INTEL 186 EB/EC EVALUATION BOARD USER’S MANUAL

GO FROM code_addr FOREVER

This command loads the user’s PC with code_addr, clears the breakpoint array, and starts execution of the user’s code.

GO FROM code_addr TILL code_addr

This command loads the user’s PC with the code_addr that follows the FROM keyword, sets the first breakpoint (BR[0]) to the code_addr that follows the TILL keyword, and starts execution of the user’s code.

GO FROM code_addr TILL code_addr OR code_addr

This command acts like the previous command, except that it also sets the second breakpoint (BR[1]) to the code_addr that follows the OR keyword.

GO TILL code_addr This command sets the first breakpoint (BR[0]) to code_addr and starts the execution of user code using the current setting of the user’s PC and the breakpoint array.

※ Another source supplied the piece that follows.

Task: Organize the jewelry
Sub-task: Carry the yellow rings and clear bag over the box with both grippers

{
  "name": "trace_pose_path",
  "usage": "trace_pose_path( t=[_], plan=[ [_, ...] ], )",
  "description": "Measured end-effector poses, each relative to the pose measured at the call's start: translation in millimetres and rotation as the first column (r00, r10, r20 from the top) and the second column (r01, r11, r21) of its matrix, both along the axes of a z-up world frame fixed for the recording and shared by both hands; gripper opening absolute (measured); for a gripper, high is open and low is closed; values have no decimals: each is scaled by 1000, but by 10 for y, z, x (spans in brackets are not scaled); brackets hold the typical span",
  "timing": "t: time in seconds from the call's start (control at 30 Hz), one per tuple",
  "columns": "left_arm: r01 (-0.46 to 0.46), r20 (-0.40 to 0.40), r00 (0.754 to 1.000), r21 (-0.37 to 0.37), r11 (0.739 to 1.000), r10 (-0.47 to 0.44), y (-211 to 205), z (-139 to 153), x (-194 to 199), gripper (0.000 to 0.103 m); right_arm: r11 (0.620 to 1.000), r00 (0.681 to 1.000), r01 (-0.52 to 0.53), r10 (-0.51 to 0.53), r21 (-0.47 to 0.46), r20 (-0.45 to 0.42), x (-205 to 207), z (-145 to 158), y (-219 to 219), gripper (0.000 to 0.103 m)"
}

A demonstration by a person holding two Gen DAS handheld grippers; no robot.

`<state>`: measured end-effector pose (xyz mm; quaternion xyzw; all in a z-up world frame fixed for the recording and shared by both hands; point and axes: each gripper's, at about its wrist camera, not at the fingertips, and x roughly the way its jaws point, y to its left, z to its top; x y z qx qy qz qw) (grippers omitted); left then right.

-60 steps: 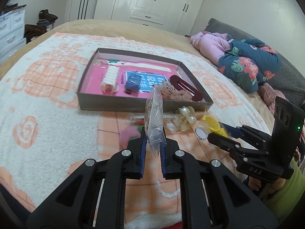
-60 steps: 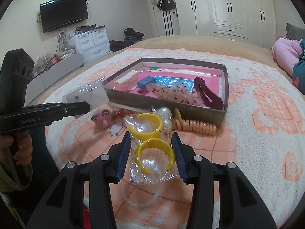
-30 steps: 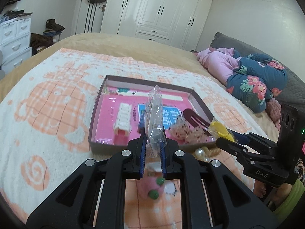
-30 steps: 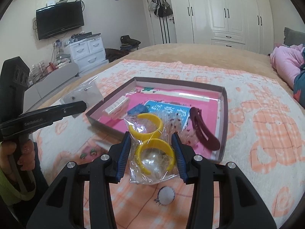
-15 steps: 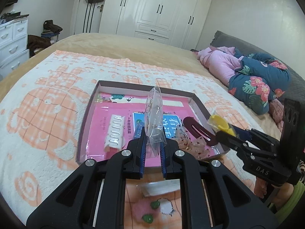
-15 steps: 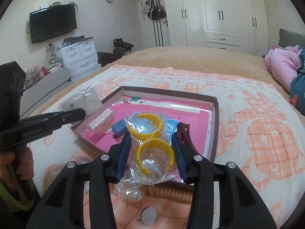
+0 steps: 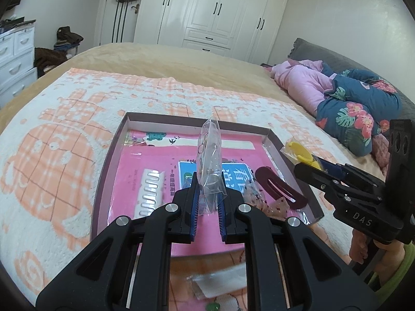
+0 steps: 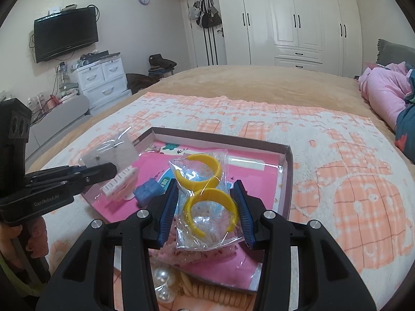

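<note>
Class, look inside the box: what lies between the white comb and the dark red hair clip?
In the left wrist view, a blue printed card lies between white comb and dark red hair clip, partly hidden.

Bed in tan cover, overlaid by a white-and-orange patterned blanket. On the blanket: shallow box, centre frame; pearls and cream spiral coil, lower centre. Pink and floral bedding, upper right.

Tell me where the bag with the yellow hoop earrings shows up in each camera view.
Left wrist: bag of yellow hoop earrings at right, edge-on in the right gripper.
Right wrist: same bag centre, between the blue pads.
Shared landmark: the open box with pink lining.
</note>
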<state>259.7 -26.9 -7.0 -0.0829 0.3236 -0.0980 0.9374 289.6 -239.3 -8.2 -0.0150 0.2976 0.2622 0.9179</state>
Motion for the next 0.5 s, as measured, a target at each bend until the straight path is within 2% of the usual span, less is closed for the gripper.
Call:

GO TILL code_addr OR code_addr

This command acts like the previous command, except that it also sets the second breakpoint (BR[1]) to the code_addr that follows the OR keyword.

HALT

This command stops execution of user code by forcing the processor

 

to execute a jump to self instruction in a reserved location.

5.3.4Program Stepping

These commands allow stepping through programs one instruction at a time. Between instruc- tions, the iECM-86 commands can be used to check the state of the variables changed by the instruction, to ensure that the program is operating properly. Stepping through code allows a more detailed look at what is going on in the program. The price paid for this detail is that stepping does not occur in real time; this makes it difficult, or perhaps impossible, to use on code that is tied to real-time events.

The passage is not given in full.